In the aftermath of Japan’s defeat and through the early 1950s, the Japanese intelligentsia lamented the enduring shadow of the “feudalistic mindset” as a key element in Japanese militarism. They argued that the new Japan should overcome this mindset of fascism in order to become a modern democracy. In those early years of postwar Japan, teachers (also precocious school students and university students) sought education as a key to cleanse their wartime imperialist dogma and guilt, and develop their intellect to contribute to the new peaceful era (Oguma). It is doubtful if the paradigm shift occurred amongst motorcycle manufacturers. They were presumably socialised during wartime, and possibly imbued with the feudalistic mindset. Alexander gives hints, however. Amongst them were Honda Sôichirô's demanding management style, and Honda and Yamaha subduing strikes (123, 146). These examples will inspire industrial relations scholars to study further this aspect of Japan’s motorcycle wars (as recounted in Chapters 4 and 5).
Another bump I felt was Alexander’s challenge to what he calls the Hamamatsu region myth. It suggests the region is the cradle and hub of the Japanese motorcycle industry (16, 164-165).
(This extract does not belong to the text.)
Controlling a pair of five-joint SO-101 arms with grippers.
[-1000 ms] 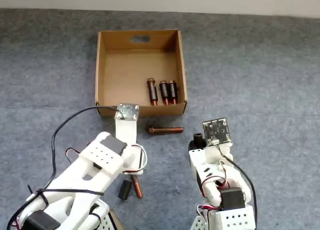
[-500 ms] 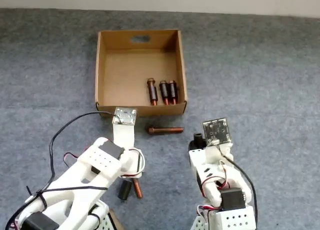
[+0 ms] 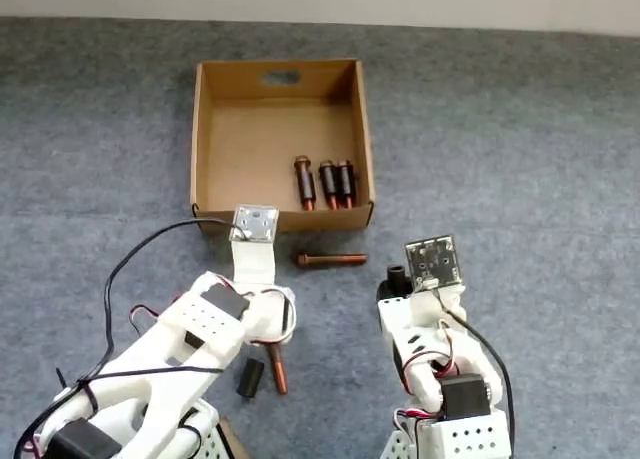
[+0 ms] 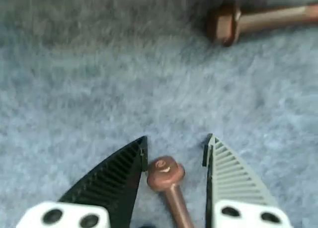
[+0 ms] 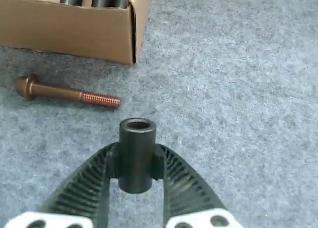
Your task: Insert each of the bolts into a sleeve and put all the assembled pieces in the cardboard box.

Indeed, Alexander’s documentation demonstrates motorcycle firms began in many localities. But I was left wondering how the Hamamatsu myth served in the consciousness of the Japanese motorcycle industry and motorcycle enthusiasts. In some cases, regional identity can be forged and asserted as a counter-hegemonic expression against broad nationalism, strongly linked to the industry’s host region (Detroit and Toyota City for the motorcar; the Silicon Valley and IT; Switzerland and watches). It may be best left to anthropologists to investigate the power of the regional identity in blunting the awareness of the underbelly of Japan’s industrial development.
However, these bumps are minor and do not damage the quality of Alexander’s work. His unflagging energy is apparent in his style—both in the main text and his translation of Japanese interviews. The book will appeal to a wide range of scholars and motorcycle enthusiasts who want to learn more of the background of the manufacturers and their founders. It can inspire scholars who wish to draw comparisons with motorcycle histories of other nations. For its significance to Japanese history, Alexander’s book is in the vein of the historian John Dower’s Embracing Defeat, which focuses on the popular experience of the early postwar era. Both historians present alternative “bottom up” views of postwar Japanese economic and industrial developments that are often narrated from nation-based, “top down” political and economic perspectives. The book has carved out a unique niche in motorcycle historiography (more for the English-language scholars of Japanese history) and will remain seminal reading in the decades to come.
Dower, John. Embracing Defeat: Japan in the aftermaths of World War II. London: Penguin Books, 2000.
Eiji, Oguma. ‘Minshu’ to ‘aikoku’: Sengo nihon no nashonarizumu to kokyôsei [‘Democracy’ and ‘Patriotism’: Discourses on nationalism and communality in postwar Japan]. Tokyo: Shinyôsha, 2002.